Certificate Creation When the Determined Master is Behind a VPN#
This section provides information about requesting the Let’s Encrypt certificate in environments that do not provide inbound access from Let’s Encrypt to port 80 of the Determined master (e.g., when the Determined master is behind a VPN).
Request a Certificate Using the DNS-01 Challenge#
Run the following command to request a Let’s Encrypt certificate using the DNS-01 challenge type:
certbot certonly --manual --preferred-challenges dns -d <domain>
Certbot responds with a domain token and lets you know that before continuing you should verify that the TXT record has been deployed:
Saving debug log to /var/log/letsencrypt/letsencrypt.log
Requesting a certificate for <domain>
Please deploy a DNS TXT record under the name:
_acme-challenge.<domain>.
with the following value:
<XXXXXXXXXXXXXXXXXXXXXXXXXXXXXXXXXXXXXXXXXXXXX domain token>
Before continuing, verify the TXT record has been deployed. Depending on the DNS
provider, this may take some time, from a few seconds to multiple minutes. You can
check if it has finished deploying with the aid of online tools, such as the Google
Admin Toolbox: https://toolbox.googleapps.com/apps/dig/#TXT/_acme-challenge.<domain>.
Look for one or more bolded line(s) below the line ';ANSWER'. It should show the
value(s) you've just added.
Press Enter to Continue
Caution
Do not press Enter before setting up the DNS record.
Set Up the DNS Record#
In the DNS configuration for the domain the Determined master is using, create a record with the following values:
FQDN |
RECORD TYPE |
TTL |
Value |
---|---|---|---|
_acme-challenge.<domain>. |
TXT |
900 |
<XXXXXXXXXXXXXXXXXXXXXXXXXXXXXXXXXXXXXXXXXXXXX domain token> |
Ensure the _acme-challenge.<domain>.
DNS record has been propagated using one of the following:
https://toolbox.googleapps.com/apps/dig/#TXT/_acme-challenge.<domain>.

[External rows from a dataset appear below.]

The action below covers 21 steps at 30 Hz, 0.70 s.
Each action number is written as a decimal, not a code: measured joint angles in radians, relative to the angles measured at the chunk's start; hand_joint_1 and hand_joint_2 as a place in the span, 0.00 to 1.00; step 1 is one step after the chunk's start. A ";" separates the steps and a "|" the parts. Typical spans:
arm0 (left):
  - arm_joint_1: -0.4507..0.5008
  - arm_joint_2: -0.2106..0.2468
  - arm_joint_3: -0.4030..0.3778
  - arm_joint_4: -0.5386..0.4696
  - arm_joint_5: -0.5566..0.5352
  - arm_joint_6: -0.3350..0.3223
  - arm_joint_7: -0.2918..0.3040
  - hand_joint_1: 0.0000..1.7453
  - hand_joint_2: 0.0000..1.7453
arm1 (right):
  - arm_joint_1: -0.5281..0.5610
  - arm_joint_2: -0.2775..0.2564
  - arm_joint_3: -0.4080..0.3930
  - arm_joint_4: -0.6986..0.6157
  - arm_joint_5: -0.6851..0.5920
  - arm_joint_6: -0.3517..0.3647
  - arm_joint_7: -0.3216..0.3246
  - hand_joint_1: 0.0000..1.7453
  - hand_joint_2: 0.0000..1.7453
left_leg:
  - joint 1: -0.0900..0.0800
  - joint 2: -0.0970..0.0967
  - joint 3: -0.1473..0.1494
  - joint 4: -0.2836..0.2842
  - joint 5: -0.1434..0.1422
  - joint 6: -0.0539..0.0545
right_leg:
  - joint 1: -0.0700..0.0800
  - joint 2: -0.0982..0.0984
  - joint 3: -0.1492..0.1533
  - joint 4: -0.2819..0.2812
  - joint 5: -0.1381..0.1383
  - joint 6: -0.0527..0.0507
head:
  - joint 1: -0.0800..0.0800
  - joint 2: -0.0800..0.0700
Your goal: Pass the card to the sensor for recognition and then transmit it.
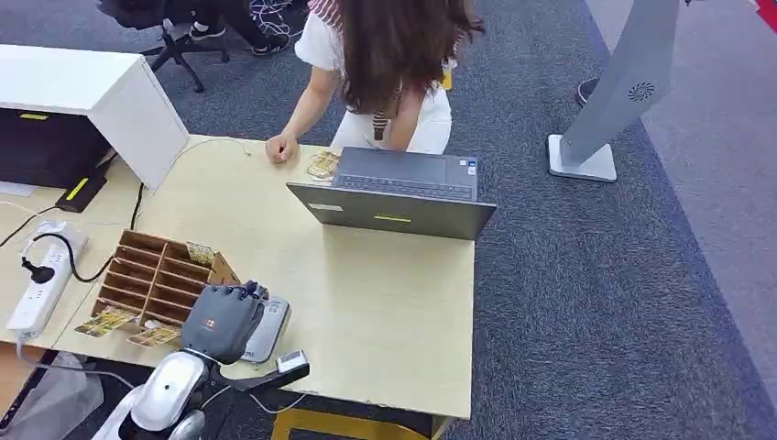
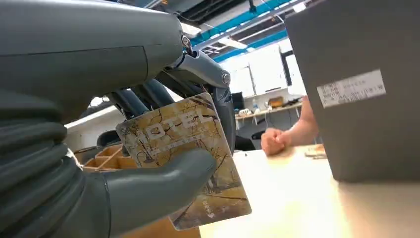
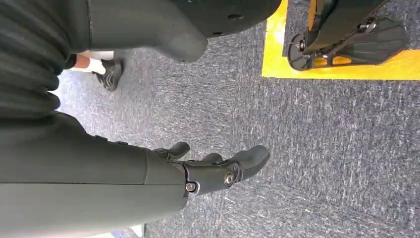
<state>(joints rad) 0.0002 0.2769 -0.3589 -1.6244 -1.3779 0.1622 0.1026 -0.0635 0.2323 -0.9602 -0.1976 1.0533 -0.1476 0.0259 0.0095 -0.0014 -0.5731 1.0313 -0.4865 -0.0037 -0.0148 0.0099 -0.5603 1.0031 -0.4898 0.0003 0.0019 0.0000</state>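
While my left hand pinches the card between thumb and fingers, it hovers over the sensor at the table's 7 o'clock edge. My right hand hangs, fingers apart, holding nothing. Laptop at 12.

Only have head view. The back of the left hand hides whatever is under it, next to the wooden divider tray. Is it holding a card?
Observer: Yes. In the left wrist view, the left hand pinches a gold-and-brown patterned plastic card between thumb and fingers.
Operator: Any print on it?
Observer: Pale lettering reading "OTEL" runs across its face. An earlier letter may be cut off by the pattern.
Operator: Right hand?
Observer: In the right wrist view, the right hand hangs over the blue-grey carpet, fingers apart, holding nothing.
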 joint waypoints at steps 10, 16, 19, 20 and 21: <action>0.015 -0.007 -0.022 0.059 0.027 -0.044 0.034 1.00 1.00 | 0.000 0.002 -0.001 0.000 0.003 0.005 0.002 0.00 1.00 | 0.000 0.000 0.000 0.000 0.000 0.000 | 0.000 0.000 0.000 0.000 0.000 0.000 | 0.000 0.000; 0.014 -0.014 -0.022 0.081 0.032 -0.049 0.045 1.00 1.00 | 0.000 0.002 -0.002 0.000 0.003 0.008 0.002 0.00 1.00 | 0.000 0.000 0.000 0.000 0.000 0.000 | 0.000 0.000 0.000 0.000 0.000 0.000 | 0.000 0.000; 0.012 -0.018 -0.022 0.089 0.042 -0.052 0.050 1.00 1.00 | 0.000 0.002 -0.002 0.000 0.004 0.008 0.003 0.00 1.00 | 0.000 0.000 0.000 0.000 0.000 0.000 | 0.000 0.000 0.000 0.000 0.000 0.000 | 0.000 0.000; 0.011 -0.020 -0.022 0.092 0.044 -0.052 0.052 1.00 1.00 | 0.000 0.002 -0.002 0.000 0.004 0.008 0.003 0.00 1.00 | 0.000 0.000 0.000 0.000 0.000 0.000 | 0.000 0.000 0.000 0.000 0.000 0.000 | 0.000 0.000; 0.009 -0.021 -0.022 0.094 0.045 -0.052 0.053 1.00 1.00 | 0.000 0.002 -0.002 0.000 0.004 0.008 0.003 0.00 1.00 | 0.000 0.000 0.000 0.000 0.000 0.000 | 0.000 0.000 0.000 0.000 0.000 0.000 | 0.000 0.000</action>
<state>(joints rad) 0.0097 0.2563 -0.3807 -1.5301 -1.3333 0.1102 0.1556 -0.0635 0.2346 -0.9621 -0.1976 1.0575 -0.1396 0.0290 0.0095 -0.0014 -0.5728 1.0313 -0.4865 -0.0037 -0.0148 0.0095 -0.5599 1.0031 -0.4899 0.0003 0.0019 -0.0004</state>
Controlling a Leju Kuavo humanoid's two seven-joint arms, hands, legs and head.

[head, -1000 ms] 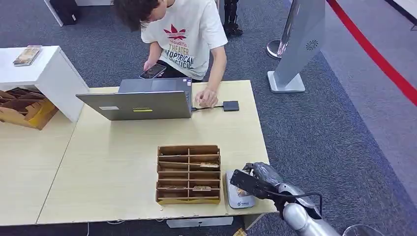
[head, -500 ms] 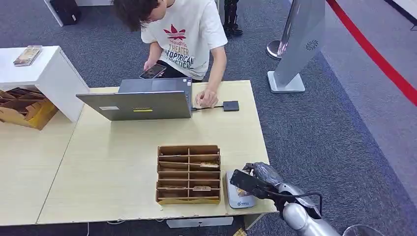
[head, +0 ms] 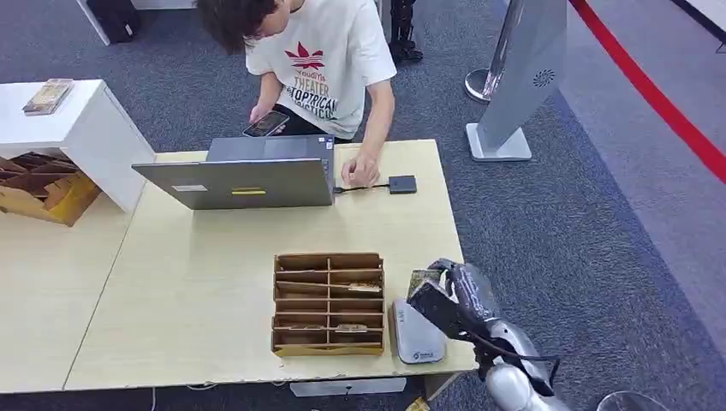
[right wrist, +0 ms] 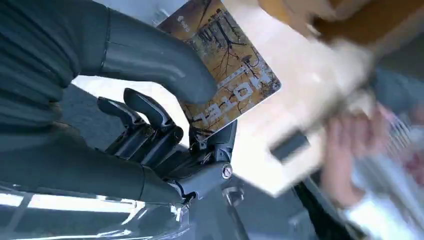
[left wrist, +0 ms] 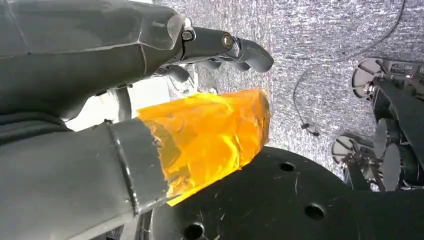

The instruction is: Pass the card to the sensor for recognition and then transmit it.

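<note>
R hand (head: 454, 300) pinches the card (right wrist: 227, 70) above the sensor (head: 417, 336).
Card's thin, stiff, slick: keep your thumb-and-fingers (right wrist: 150, 112) edge hold; L hand (left wrist: 150, 55) holds nothing, fingers apart.

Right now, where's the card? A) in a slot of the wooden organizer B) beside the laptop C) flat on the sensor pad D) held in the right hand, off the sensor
D: the right hand grips the card between thumb and fingers, raised clear of the grey sensor at the table's near edge.
</note>
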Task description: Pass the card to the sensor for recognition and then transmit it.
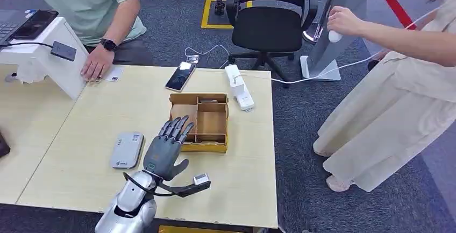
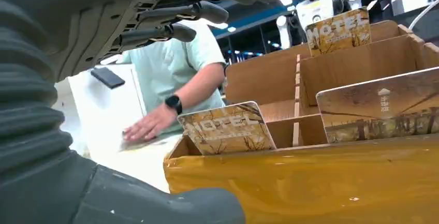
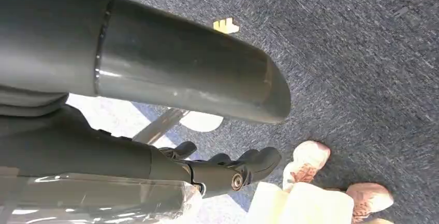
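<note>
the robot's left hand (image 1: 165,149) is hovering over the near left corner of the wooden card box (image 1: 200,122), fingers stretched out flat and apart, holding nothing. the cards are standing on edge in the box's compartments; from the left wrist view the nearest card (image 2: 227,129), printed "motel", is leaning in the front left compartment just beyond the fingers (image 2: 176,12), with a second card (image 2: 380,105) in the compartment beside it and a third card (image 2: 339,31) at the back. the grey sensor (image 1: 127,150) is lying flat on the table (image 1: 80,131) just beside the hand, on its left.

the card is looking thin, light and stiff, with a slick printed face, so i'd judge a pinch across the exposed top edge the only sound hold; gripping the faces too loosely is likely to let it slide out.

the head view is giving the layout but barely shows the cards, while the wrist view is showing each card's tilt and print. the right hand (image 3: 228,169) is hanging over the carpet, fingers seemingly curled with nothing in them, though the angle is poor. a seated person (image 1: 94,7) is resting a hand (image 1: 97,63) on the far table edge.
</note>
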Robot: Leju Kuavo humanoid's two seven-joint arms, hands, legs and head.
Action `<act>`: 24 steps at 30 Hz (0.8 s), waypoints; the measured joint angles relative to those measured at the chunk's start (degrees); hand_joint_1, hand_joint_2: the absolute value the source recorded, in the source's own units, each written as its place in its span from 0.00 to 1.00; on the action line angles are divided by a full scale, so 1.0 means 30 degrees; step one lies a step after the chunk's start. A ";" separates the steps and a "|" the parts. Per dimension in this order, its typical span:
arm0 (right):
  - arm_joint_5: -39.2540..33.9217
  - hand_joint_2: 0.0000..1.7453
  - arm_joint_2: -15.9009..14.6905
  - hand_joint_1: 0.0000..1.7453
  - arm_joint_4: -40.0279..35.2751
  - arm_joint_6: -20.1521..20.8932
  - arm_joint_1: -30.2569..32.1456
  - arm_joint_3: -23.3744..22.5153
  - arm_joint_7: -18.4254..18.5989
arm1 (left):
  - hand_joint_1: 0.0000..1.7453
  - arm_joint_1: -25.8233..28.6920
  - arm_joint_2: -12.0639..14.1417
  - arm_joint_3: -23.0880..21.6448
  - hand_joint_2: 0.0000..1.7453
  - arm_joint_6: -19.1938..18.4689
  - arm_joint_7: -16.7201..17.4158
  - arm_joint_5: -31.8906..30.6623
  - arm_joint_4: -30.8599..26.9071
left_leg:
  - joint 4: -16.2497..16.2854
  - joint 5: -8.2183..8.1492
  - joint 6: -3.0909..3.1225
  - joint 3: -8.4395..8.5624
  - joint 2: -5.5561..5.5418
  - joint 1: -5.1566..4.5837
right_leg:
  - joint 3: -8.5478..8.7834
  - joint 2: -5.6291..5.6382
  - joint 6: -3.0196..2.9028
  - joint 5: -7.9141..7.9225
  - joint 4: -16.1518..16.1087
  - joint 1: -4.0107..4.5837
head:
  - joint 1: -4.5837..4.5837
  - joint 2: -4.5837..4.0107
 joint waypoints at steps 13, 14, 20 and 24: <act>0.0000 0.00 0.0015 0.00 0.0000 0.0015 0.0002 0.0000 -0.0007 | 0.00 -0.0151 -0.0168 0.0000 1.00 -0.0764 0.0116 0.0189 0.0189 | 0.0000 0.0000 0.0000 0.0000 0.0000 0.0000 | 0.0000 0.0000 0.0000 0.0000 0.0000 0.0000 | -0.0007 -0.0007; 0.0000 0.00 0.0015 0.00 0.0000 0.0007 0.0002 0.0000 -0.0022 | 0.00 -0.0150 -0.0190 0.0000 1.00 -0.0853 0.0116 0.0248 0.0233 | 0.0000 0.0000 0.0000 -0.0001 0.0000 0.0000 | 0.0000 0.0000 0.0000 0.0000 0.0000 0.0000 | 0.0000 -0.0007; 0.0000 0.00 0.0014 0.00 0.0000 -0.0073 0.0051 0.0000 -0.0058 | 0.00 -0.0150 -0.0277 0.0022 1.00 -0.1071 0.0568 0.0408 0.0539 | 0.0000 0.0000 0.0000 -0.0001 0.0000 0.0001 | 0.0000 0.0000 0.0000 0.0000 0.0000 0.0000 | -0.0007 -0.0007; 0.0000 0.00 0.0015 0.00 0.0000 -0.0087 0.0060 0.0000 -0.0066 | 0.00 -0.0152 -0.0255 0.0189 1.00 -0.1137 0.0509 0.0561 0.0765 | 0.0000 0.0000 0.0000 0.0000 0.0000 0.0001 | 0.0001 0.0000 0.0000 0.0000 0.0000 0.0000 | -0.0007 -0.0007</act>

, ornslookup -type=TXT _acme-challenge.<domain>.
Note
You may need to install the nslookup
utility.
On CentOS:
yum install bind-utils
On Debian/Ubuntu:
apt install dnsutils
Complete the Certificate Request#
Once you have set up the DNS record, press Enter.
Certbot lets you know it has received the certificate and provides the certificate location, key location, and certificate expiration date.
Update the Determined Master TLS Configuration#
This section describes how to update the Determined master configuration to use the TLS certificate provided by the Let’s Encrypt service.
First, stop the Determined master using the appropriate command. For example, if you installed Determined using Linux packages, run the following command:
systemctl stop determined-master
Then, change the security section of the master configuration file by adding the following lines:
security:
tls:
cert: /etc/letsencrypt/live/<domain>/fullchain.pem
key: /etc/letsencrypt/live/<domain>/privkey.pem
If appropriate, change the master port:
port: 443
Important
You’ll need to configure the agents to reach this port.
Finally, start the Determined master using the appropriate command. For example, if you installed Determined using Linux packages, run the following command:
systemctl start determined-master
Certbot Certificate Renewal#
To renew the certificate, repeat the certificate creation steps, and restart the Determined master using the appropriate command. For example, if you installed Determined using Linux packages, run the following command:
systemctl restart determined-master
Note
Most Certbot installations come with automatic renewal. Visit Setting up automated renewals to find out more. To learn how to test automatic renewal, visit the Certbot instructions (CentOS or Debian/Ubuntu).